MEMORY
MEMORY
В печаль открытого окна Чёлном любви вплыла луна, И пальцы тонкие сплела, И липкий воском залила, И не оставила следа Печать росы в ночи стыда.
Штормбассейн. Почему-то больше всего мне вспоминается штормбассейн.
Обычно вода в нем была мирной — морская, голубовато-зелёная, она виднелась в смотровых люках, если быть снаружи. Лишь однажды я видел, как по кругу воды, опоясывающему штормбассейн (как в самоваре), ходили волны. А вообще там можно было устраивать бурю какую угодно, в любое количество баллов. В штормбассейне, кроме того, жили люди. Там внутри были просторные комнаты с огромными, настежь распахнутыми окнами, койками, стульями, столами, тумбочками и утюгами. Там жили, не особо задумываясь над различиями пола, безмятежно и просто, молодые гидрофизики — загорелые, румяные от помидоров, насквозь просоленные морем. Ещё гидрофизики жили в фанерных домиках на берегу, хотя жить там не полагалось, так как берег был испытательным полигоном, а домики — лабораториями с контрольно-измерительной аппаратурой. Тщательно скрывались следы жилья: матрасы с одеялами и подушками, остатки репчатого лука, соль, рапаны, рыбья чешуя, бутылки из-под дешёвого крымского вина.
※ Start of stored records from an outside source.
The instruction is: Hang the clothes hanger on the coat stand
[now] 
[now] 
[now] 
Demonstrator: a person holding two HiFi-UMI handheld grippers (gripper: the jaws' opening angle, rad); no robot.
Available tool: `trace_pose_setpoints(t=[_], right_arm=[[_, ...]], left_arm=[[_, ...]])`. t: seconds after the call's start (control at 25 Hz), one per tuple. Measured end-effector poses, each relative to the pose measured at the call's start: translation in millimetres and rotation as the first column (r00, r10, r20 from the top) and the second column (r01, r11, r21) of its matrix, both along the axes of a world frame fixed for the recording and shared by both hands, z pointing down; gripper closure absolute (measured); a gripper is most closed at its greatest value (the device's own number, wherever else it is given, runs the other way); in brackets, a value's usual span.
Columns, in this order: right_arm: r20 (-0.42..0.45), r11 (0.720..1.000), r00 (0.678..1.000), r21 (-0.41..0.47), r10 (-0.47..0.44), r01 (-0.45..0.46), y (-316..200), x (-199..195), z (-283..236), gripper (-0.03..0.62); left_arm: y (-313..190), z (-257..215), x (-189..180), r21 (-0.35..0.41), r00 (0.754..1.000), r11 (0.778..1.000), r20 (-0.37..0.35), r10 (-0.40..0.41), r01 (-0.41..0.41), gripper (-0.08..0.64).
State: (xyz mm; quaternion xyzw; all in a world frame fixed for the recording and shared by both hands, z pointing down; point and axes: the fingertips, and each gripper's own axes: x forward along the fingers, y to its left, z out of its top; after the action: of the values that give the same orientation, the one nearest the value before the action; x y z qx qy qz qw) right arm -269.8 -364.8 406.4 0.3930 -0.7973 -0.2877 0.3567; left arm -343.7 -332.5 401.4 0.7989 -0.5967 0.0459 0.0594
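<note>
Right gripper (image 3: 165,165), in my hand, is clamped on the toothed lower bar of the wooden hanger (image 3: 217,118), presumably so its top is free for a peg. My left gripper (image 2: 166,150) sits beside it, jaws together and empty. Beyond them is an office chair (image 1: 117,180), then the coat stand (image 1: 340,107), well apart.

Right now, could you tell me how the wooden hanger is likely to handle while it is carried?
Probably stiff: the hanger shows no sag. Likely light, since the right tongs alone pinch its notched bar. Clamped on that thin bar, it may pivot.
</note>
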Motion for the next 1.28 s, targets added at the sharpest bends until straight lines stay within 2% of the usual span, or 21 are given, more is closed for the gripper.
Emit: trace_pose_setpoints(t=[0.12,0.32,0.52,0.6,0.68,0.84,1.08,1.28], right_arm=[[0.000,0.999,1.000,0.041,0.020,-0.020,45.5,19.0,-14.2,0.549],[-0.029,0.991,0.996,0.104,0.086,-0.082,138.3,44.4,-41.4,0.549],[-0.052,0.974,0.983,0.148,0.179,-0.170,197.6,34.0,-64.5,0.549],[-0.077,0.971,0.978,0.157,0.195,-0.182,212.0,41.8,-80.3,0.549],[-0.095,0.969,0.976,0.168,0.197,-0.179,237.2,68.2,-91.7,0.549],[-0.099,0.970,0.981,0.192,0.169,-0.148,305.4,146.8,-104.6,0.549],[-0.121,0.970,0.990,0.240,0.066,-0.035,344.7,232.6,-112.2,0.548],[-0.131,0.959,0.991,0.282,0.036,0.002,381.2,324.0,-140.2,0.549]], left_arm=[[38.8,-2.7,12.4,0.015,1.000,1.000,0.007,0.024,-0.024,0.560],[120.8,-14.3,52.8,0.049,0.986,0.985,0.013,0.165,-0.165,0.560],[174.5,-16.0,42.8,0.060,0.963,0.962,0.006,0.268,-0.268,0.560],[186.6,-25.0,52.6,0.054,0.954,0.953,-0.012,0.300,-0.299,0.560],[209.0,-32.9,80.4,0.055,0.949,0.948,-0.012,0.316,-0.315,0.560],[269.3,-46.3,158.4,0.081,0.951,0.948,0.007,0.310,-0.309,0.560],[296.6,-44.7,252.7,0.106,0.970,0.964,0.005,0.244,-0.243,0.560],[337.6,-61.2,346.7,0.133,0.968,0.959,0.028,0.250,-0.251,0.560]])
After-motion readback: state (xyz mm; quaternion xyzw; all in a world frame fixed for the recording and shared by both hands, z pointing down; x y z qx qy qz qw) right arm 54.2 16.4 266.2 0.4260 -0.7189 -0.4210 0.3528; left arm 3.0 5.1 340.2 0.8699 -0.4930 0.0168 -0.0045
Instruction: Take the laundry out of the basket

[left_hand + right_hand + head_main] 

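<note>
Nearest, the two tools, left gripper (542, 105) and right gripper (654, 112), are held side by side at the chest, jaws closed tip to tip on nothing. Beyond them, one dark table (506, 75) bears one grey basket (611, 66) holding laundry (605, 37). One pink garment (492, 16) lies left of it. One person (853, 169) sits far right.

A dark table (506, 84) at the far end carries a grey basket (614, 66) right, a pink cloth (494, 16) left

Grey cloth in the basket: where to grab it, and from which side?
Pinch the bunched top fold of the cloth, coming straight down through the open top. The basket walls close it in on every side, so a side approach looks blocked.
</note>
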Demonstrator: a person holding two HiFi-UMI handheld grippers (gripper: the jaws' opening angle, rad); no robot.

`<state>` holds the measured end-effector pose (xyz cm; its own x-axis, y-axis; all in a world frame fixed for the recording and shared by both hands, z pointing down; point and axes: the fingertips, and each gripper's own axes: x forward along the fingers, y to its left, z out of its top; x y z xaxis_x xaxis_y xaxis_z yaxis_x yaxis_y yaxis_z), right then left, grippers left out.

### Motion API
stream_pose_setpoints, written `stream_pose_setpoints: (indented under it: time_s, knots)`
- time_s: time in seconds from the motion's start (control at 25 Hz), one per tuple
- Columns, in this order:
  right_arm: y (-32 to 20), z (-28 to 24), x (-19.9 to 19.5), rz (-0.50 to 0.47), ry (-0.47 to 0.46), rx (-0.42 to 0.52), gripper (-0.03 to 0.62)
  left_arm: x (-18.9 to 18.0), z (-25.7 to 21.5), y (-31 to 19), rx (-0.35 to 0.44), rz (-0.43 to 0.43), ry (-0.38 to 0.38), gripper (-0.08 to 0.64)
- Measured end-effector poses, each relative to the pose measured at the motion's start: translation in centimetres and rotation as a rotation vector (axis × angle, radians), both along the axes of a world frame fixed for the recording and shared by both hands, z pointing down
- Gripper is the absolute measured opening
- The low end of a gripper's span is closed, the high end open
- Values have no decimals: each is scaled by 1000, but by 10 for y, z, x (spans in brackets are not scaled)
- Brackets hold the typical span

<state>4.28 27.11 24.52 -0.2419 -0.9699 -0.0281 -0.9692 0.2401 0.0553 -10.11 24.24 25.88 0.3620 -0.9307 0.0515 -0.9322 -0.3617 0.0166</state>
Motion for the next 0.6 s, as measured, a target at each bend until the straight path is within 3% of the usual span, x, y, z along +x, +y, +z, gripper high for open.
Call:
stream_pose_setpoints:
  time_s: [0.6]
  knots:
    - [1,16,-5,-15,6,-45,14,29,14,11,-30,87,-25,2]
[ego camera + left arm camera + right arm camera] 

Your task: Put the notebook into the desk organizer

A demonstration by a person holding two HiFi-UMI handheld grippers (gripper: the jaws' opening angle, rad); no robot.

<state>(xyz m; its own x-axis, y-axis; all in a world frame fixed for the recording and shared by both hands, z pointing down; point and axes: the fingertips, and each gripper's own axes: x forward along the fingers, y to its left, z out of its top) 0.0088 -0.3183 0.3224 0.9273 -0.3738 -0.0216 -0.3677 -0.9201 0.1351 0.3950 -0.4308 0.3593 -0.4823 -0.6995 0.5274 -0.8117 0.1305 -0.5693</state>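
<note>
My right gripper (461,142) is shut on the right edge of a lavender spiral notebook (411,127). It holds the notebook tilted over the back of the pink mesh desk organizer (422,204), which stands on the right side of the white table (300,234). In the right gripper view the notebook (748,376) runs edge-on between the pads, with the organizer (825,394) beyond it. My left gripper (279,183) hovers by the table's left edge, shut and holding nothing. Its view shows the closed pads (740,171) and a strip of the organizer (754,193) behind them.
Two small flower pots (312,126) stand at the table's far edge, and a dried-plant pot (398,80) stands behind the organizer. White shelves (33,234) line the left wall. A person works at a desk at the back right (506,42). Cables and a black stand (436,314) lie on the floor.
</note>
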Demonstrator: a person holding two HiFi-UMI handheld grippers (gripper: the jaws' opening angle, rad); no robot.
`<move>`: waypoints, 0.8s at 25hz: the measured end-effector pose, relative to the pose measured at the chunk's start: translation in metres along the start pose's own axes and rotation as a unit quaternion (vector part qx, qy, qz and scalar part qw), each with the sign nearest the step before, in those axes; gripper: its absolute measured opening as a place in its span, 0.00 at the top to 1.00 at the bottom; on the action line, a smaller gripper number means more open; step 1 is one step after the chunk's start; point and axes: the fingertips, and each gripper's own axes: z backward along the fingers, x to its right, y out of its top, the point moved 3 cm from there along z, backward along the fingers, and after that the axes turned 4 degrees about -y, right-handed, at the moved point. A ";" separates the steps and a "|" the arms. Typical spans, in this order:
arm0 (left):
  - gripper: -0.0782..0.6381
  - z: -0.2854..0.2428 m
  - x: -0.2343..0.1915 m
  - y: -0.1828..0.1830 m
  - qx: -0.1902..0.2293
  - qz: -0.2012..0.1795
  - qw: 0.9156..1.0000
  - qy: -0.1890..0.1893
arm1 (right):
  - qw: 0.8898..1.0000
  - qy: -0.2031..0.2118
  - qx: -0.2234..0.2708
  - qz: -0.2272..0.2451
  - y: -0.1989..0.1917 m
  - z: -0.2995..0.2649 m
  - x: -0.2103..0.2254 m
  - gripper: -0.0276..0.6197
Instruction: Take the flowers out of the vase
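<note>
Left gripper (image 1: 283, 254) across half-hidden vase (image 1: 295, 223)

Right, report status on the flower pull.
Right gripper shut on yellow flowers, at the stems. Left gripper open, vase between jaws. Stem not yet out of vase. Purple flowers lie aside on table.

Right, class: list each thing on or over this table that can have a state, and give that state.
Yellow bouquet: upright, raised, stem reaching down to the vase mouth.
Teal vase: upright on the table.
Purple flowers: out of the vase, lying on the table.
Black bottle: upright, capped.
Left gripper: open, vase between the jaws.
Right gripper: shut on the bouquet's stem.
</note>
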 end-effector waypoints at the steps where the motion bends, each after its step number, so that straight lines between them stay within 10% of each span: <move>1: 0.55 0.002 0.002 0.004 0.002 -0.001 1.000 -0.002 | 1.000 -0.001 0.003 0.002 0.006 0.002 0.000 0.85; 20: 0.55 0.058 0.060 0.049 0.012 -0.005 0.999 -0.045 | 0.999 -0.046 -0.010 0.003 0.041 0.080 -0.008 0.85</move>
Одним летом на полигоне поселились сестры, которые ходили в махровых полотенцах и совратили физиков всех до единого, а потом всем ужасно надоели. В ходу было слово "клиент".
Был очень популярен только что возникший анекдот про космонавта Хабибуллина, забывшего свои позывные, которому с земли по радио говорят: "Хабибуллин, жопа, ты же Сокол!"
Вечерами все население Симеиза и Кацивели, несмотря на жару, пропадало у телевизоров: шла премьера фильма о Штирлице.
Антисемитизм там был, но умеренный, просвещённый — не как у необразованного сословия России.
Приехал жирный, сальный, весь в деньгах, сибиряк — слегка раскосый, как медведь, с жирными руками и волосами. Произнёс не ведомое дотоле словечко "БАМ", куда в этот день отправлялся первый поезд добровольцев, цитировал речь Брежнева, был очень воодушевлён перспективами дороги.
Сосновые шишки бомбардировали крышу. В окно, пришторенное занавесками, посвечивая русалочьей чешуёй, вплывала бесстыдная ночь.
На садовой скамейке спал в обнимку с мотоциклом участковый милиционер по кличке Шериф.